■ **Exercise goal**
Copy each line in the data that includes the word "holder".
══════
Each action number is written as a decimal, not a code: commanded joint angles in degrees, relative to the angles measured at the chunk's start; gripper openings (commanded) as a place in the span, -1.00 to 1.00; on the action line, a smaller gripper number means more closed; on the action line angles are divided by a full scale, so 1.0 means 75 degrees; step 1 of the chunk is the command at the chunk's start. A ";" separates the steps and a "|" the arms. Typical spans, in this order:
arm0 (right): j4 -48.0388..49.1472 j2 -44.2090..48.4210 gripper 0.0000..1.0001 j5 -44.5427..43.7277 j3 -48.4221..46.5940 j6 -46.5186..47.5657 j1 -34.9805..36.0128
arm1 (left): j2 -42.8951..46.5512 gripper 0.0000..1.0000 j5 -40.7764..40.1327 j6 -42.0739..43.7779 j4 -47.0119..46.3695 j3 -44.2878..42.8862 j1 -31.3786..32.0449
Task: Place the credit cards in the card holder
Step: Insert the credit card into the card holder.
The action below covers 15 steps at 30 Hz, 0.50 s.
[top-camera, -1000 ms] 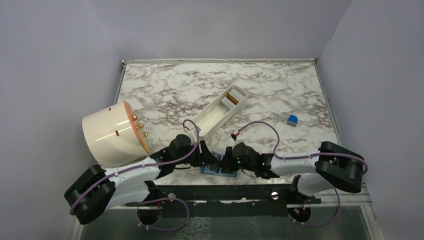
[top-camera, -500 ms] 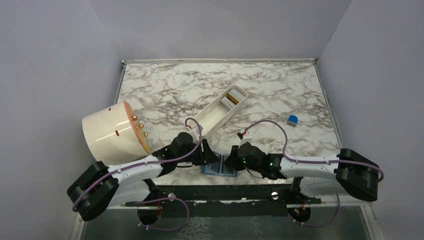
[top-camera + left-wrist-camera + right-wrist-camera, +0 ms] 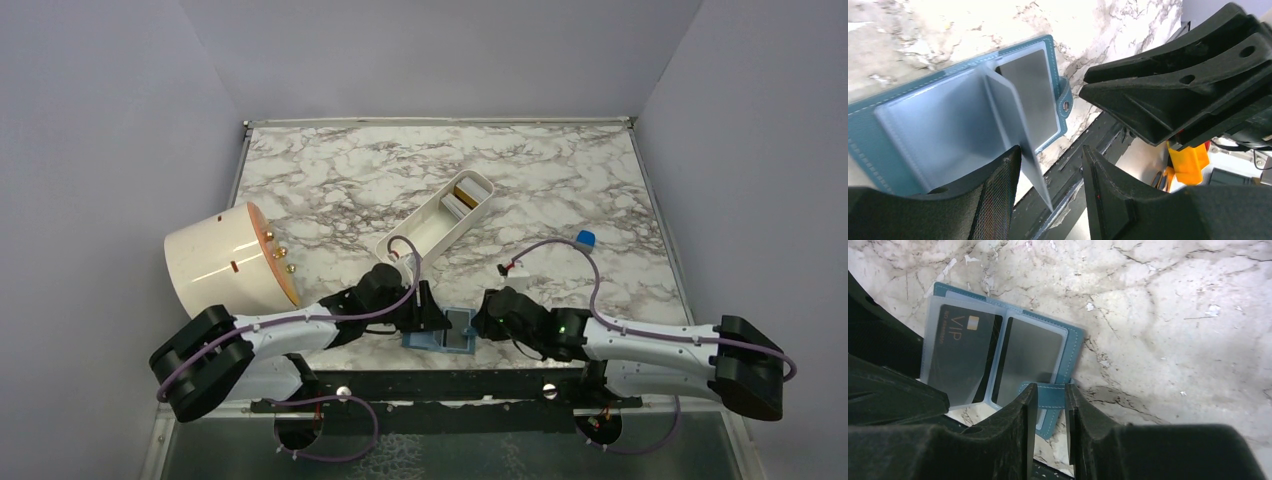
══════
■ **Output of the task**
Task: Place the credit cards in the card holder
Step: Insert the credit card into the card holder.

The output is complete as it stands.